TPH also compliments Oceaneering’s ability to bolt-on new revenue and earnings streams. Its latest is Scotland-based Ecosse Subsea Ltd., a provider of offshore engineering, subsea preparation, route clearance and trenching services it acquired in March for $65.18 million.
Oceaneering expects the addition to expand its service line capabilities and its market position and optimize customers’ installation projects. The deal is also expected to boost the company’s cash flow and earnings this year.
The acquisition was folded into Oceaneering’s subsea projects segment, which returned to profitability in the third quarter.
Oceaneering is also expanding into the renewable energy market, applying its existing technologies to offshore wind projects.

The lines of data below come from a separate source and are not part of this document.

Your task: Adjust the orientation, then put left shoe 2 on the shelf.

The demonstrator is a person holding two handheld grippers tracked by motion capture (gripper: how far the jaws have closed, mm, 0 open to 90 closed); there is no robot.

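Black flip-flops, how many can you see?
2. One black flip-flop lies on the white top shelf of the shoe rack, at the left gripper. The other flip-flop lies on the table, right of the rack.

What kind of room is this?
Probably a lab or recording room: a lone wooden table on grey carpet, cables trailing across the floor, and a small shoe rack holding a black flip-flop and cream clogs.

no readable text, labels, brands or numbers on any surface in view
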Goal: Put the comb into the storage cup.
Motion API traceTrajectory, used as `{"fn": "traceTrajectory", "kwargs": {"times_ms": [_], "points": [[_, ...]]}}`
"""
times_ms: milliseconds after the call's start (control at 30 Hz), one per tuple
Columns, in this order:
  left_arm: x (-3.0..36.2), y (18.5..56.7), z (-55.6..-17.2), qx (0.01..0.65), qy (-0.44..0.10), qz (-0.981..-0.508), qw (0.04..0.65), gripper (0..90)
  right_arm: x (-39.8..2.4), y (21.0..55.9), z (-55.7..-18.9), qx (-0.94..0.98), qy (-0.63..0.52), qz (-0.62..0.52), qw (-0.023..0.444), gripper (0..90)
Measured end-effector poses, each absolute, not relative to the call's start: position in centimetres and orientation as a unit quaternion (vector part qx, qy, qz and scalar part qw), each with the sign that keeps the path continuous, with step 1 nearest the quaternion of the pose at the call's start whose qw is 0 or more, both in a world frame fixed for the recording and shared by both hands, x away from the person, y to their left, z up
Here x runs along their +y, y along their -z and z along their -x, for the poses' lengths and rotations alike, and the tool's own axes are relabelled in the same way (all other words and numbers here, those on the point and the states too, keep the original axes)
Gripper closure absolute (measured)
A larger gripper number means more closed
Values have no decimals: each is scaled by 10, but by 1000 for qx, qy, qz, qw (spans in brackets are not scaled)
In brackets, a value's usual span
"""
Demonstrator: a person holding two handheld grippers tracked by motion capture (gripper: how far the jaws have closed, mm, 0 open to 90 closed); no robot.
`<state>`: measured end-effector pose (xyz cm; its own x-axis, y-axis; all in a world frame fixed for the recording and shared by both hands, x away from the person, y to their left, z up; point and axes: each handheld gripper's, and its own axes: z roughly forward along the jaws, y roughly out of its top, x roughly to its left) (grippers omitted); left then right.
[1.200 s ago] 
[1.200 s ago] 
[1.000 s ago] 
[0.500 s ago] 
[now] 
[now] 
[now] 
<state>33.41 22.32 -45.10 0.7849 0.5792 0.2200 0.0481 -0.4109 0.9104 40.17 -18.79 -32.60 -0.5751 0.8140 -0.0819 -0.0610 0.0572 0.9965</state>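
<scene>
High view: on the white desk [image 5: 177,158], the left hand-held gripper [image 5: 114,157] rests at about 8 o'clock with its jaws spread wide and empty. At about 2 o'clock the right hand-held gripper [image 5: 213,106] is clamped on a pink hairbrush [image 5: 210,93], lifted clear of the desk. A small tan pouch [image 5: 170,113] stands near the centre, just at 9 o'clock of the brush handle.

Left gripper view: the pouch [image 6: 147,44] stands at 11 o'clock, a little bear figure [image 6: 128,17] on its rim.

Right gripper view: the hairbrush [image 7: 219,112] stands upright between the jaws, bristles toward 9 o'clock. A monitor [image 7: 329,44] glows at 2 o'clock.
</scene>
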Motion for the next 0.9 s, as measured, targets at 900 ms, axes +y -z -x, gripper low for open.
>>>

It’s won work from the Maryland Offshore Wind Project, the Carbon Trust Wind Accelerator and Van Oord Offshore Wind.
In the second half of the year, Oceaneering expects improved operating results from its subsea projects segment, in which E-ROV resides, as well as in advanced technologies.
“The ROV segment should be the first to feel the recovery, especially for drill support,” Seaport Global Securities said in a note in late August. Thanks, in part, to the E-ROV system.